Statistics South Africa. 2018. Consumer price index: October 2018. (Statistical release P0141). http://www.statssa.gov.za/publications/P0141/P0141October2018.pdf

Basic citation styles

Author type Parenthetical citation Narrative citation
One author (Mkhize, 2016) Mkhize (2016)
Two authors (Semenya & Letsosa, 2013) Semenya
and Letsosa (2013)
Three or more authors (Dikobe et al., 2016) Dikobe et al. (2016)

Group author with abbreviation

First citation

Subsequent citations

 

(World Health Organization [WHO], 2020)

(WHO, 2020)

 

World Health Organization (WHO, 2020)

WHO (2020)

Group author without abbreviation (National Institute of Mental Health, 2020) National Institute of Mental Health (2020)

 

Secondary sources

A secondary source is, for example, when an author writes about Freud’s view of psychoanalysis without reading Freud’s own work. Making use of the work of other authors like Smith, Jones or White who wrote about Freud, asks for a secondary citation. It is, however, possible that these authors interpreted Freud incorrectly, causing you to work unscientifically and unethically. Keep secondary citations therefore to the minimum as it is “second-hand” information and always try to find the primary source if possible.

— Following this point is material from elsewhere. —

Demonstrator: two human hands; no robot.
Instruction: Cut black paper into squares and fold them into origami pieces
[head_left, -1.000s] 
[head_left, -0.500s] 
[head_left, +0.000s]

However, it might happen that the primary source is unavailable or in a foreign language and then needs a secondary citation.

If the year of publication of the primary source is known, include it in the text reference. The secondary source gets an entry in the reference list.

Text:
According to Freud (as cited by Williams, 1996), dreams are ...

Reference list:

Williams, L. (1996). Freud’s theories about dreams. Batsford.

→ Only sources you have handled get an entry in the reference list. In this case it is Williams.

Text references to more than one source

When referring to more than one source when a statement is made, arrange the references alphabetically according to the first author, in the same order they will appear in the reference list. Use a semi-colon after each reference.

The field of inclusive education has been criticized for inadequate theoretical rigour and conceptual clarity (Allan, 2014; Black-Hawkins, 2014; Waitoller & Artiles, 2013; Walton, 2016).

If multiple sources are cited in the narrative of a sentence (authors are part of the sentence), they can appear in any order.

According to Walton (2016) and Black-Hawkins (2014) the field of inclusive education has been criticized for inadequate theoretical rigour and conceptual clarity.

Arrange two or more works by the same author within the same parentheses by year of publication. Give the authors’ surname once, followed by the dates. Place in-press citations last.